Segundo reportagem da SwissInfo, a discussão voltou ao centro do debate internacional após novas críticas de entidades anticorrupção e de defesa da liberdade de imprensa, que apontam que as mudanças implementadas desde a crise financeira de 2008 não foram suficientes para impedir que a Suíça continue sendo vista como um importante centro global de sigilo financeiro.
A base do sistema permanece o Artigo 47 da Lei Bancária Suíça, em vigor desde 1934. A norma transforma em crime a divulgação de informações sobre clientes de instituições financeiras, incluindo saldos, movimentações, números de conta e até mesmo a confirmação da existência de um relacionamento bancário.
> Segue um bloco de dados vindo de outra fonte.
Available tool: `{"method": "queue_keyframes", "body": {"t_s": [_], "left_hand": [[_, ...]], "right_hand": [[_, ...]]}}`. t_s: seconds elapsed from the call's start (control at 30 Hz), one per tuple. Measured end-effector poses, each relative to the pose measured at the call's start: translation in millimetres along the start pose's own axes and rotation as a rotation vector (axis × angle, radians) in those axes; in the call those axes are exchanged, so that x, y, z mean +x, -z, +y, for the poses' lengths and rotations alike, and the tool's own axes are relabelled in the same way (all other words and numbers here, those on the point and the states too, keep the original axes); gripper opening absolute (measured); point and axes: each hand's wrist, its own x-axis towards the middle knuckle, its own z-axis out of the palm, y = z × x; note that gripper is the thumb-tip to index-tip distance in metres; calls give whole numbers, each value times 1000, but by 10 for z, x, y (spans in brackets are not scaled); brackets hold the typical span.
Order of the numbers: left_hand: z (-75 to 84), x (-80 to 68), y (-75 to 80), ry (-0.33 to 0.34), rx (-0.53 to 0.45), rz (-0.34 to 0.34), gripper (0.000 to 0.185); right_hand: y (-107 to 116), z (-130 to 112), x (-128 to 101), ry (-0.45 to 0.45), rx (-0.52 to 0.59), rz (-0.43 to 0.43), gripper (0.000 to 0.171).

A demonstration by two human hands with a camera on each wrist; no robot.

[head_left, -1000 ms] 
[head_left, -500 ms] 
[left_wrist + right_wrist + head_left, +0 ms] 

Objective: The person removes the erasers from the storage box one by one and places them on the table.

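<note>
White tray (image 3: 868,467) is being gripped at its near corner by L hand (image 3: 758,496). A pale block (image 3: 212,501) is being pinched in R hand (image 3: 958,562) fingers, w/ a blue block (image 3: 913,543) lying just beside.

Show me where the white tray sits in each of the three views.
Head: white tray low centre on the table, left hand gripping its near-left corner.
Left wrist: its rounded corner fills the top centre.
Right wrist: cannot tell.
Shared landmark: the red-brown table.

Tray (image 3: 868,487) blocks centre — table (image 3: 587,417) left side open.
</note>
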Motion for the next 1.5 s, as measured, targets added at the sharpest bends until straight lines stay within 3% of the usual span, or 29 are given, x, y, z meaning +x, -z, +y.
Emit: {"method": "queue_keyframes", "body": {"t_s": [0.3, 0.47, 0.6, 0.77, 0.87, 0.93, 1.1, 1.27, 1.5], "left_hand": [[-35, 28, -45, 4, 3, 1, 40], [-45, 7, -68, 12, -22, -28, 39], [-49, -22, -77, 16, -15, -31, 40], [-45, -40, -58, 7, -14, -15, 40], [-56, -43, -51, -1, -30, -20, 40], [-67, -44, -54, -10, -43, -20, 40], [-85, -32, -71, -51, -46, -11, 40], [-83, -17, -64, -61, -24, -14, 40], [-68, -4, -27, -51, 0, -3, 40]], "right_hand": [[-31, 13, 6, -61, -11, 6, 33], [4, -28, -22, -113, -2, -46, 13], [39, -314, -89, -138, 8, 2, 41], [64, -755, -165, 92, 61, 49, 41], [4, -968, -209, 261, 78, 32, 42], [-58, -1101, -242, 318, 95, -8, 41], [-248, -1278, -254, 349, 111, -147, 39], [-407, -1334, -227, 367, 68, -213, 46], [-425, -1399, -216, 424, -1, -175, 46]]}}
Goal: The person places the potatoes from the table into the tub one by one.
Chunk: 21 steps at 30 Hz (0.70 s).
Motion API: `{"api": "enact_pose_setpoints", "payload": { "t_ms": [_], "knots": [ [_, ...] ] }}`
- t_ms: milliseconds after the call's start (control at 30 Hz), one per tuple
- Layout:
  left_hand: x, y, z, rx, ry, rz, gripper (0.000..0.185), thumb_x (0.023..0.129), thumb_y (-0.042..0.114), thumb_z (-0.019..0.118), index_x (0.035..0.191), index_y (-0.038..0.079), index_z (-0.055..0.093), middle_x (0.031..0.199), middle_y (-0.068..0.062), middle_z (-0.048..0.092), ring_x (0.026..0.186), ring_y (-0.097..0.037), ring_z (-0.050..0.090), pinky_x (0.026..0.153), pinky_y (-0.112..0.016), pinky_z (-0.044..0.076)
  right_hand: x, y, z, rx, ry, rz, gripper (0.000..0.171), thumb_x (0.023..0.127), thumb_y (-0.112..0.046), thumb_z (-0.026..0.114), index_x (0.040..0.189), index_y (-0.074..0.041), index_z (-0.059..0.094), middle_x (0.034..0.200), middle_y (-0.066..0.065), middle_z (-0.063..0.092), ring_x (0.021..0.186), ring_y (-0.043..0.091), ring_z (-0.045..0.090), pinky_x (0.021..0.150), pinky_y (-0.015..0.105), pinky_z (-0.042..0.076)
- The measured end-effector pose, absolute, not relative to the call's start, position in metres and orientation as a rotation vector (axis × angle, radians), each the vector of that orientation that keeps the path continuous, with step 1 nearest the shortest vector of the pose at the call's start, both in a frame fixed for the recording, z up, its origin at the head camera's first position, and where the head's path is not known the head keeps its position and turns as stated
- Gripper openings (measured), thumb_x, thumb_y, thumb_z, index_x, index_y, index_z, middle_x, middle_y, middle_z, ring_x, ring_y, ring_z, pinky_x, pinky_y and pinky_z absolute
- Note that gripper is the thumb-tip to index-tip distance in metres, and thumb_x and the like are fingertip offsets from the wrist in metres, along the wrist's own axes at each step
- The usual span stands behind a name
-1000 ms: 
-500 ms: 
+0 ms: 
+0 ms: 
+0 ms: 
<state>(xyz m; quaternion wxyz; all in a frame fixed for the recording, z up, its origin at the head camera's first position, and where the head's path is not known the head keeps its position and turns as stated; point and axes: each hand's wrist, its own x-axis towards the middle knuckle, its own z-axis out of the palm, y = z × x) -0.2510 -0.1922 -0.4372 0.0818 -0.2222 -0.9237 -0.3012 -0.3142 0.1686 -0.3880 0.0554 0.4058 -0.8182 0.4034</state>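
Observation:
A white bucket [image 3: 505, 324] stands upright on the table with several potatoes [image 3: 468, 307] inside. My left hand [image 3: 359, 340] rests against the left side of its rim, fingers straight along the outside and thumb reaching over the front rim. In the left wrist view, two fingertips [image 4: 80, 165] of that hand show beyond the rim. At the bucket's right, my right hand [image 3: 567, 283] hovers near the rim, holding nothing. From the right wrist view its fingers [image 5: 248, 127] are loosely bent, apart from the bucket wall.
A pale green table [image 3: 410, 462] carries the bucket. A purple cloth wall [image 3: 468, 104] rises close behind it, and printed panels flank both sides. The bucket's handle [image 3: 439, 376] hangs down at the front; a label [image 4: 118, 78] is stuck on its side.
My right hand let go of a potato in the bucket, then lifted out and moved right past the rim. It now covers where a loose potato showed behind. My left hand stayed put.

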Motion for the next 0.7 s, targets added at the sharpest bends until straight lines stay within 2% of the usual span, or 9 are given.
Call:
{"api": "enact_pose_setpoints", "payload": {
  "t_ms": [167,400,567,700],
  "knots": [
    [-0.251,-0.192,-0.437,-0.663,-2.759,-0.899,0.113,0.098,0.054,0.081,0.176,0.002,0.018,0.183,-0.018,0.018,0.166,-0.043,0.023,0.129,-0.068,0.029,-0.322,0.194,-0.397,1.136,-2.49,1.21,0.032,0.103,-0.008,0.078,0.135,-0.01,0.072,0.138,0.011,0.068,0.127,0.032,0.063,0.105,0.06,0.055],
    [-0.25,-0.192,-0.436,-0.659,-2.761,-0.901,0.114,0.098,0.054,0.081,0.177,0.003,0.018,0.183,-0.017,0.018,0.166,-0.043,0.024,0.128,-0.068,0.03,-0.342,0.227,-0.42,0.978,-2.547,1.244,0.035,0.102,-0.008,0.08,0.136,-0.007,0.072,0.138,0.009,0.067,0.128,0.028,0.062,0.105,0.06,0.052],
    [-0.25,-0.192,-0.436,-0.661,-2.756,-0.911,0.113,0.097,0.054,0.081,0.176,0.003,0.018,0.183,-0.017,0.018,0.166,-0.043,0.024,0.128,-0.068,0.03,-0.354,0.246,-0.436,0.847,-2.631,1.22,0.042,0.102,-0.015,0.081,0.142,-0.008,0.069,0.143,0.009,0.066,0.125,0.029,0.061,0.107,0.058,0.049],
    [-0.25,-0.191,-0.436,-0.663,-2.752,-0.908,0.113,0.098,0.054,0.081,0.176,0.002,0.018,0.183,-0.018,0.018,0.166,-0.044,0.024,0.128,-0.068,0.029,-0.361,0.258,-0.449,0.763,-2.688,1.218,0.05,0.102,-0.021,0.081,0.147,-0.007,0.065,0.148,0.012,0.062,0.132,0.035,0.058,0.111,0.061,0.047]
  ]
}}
A legislação prevê penas que podem chegar a cinco anos de prisão ou multas de até 250 mil francos suíços para quem divulgar informações protegidas, seja de forma intencional ou por negligência.
As exceções ocorrem quando existem suspeitas formais de crimes como lavagem de dinheiro, corrupção, financiamento do terrorismo ou evasão fiscal. Nesses casos, bancos e autoridades podem compartilhar dados mediante procedimentos legais específicos.
Contudo, a legislação também passou a ser questionada por organizações de jornalistas e defensores da liberdade de expressão.
Em 2015, a Suíça ampliou o alcance das punições previstas no Artigo 47, permitindo que a responsabilização alcance não apenas quem obtém as informações, mas também pessoas que as utilizem ou divulguem.
Críticos afirmam que essa mudança pode criar obstáculos ao jornalismo investigativo, e entidades como a Federação Europeia de Jornalistas defendem que a legislação seja reformada para adequá-la aos padrões europeus de liberdade de imprensa e interesse público.
Pressão internacional levou a mudanças
A maior transformação do sistema financeiro suíço ocorreu após a crise econômica global de 2008, quando governos passaram a intensificar o combate à evasão fiscal internacional.
Em 2014, o país incorporou as exigências da Lei de Conformidade Fiscal de Contas Estrangeiras (FATCA), dos Estados Unidos, permitindo o compartilhamento de informações de cidadãos americanos com o fisco norte-americano.
Poucos anos depois, aderiu ao Padrão Comum de Relatórios (CRS), criado pela Organização para a Cooperação e Desenvolvimento Econômico (OCDE), que estabelece a troca automática de informações financeiras entre países participantes.
Desde 2018, instituições financeiras suíças passaram a transmitir dados sobre contas pertencentes a cidadãos estrangeiros para as autoridades fiscais federais, que repassam as informações aos respectivos países de origem.
Apesar das reformas, a Suíça continua recebendo avaliações negativas em rankings internacionais de transparência financeira – segundo o Índice de Sigilo Financeiro de 2025, elaborado pela Tax Justice Network, o país ocupa a segunda posição mundial entre as jurisdições que mais contribuem para o sigilo financeiro internacional, atrás apenas dos Estados Unidos.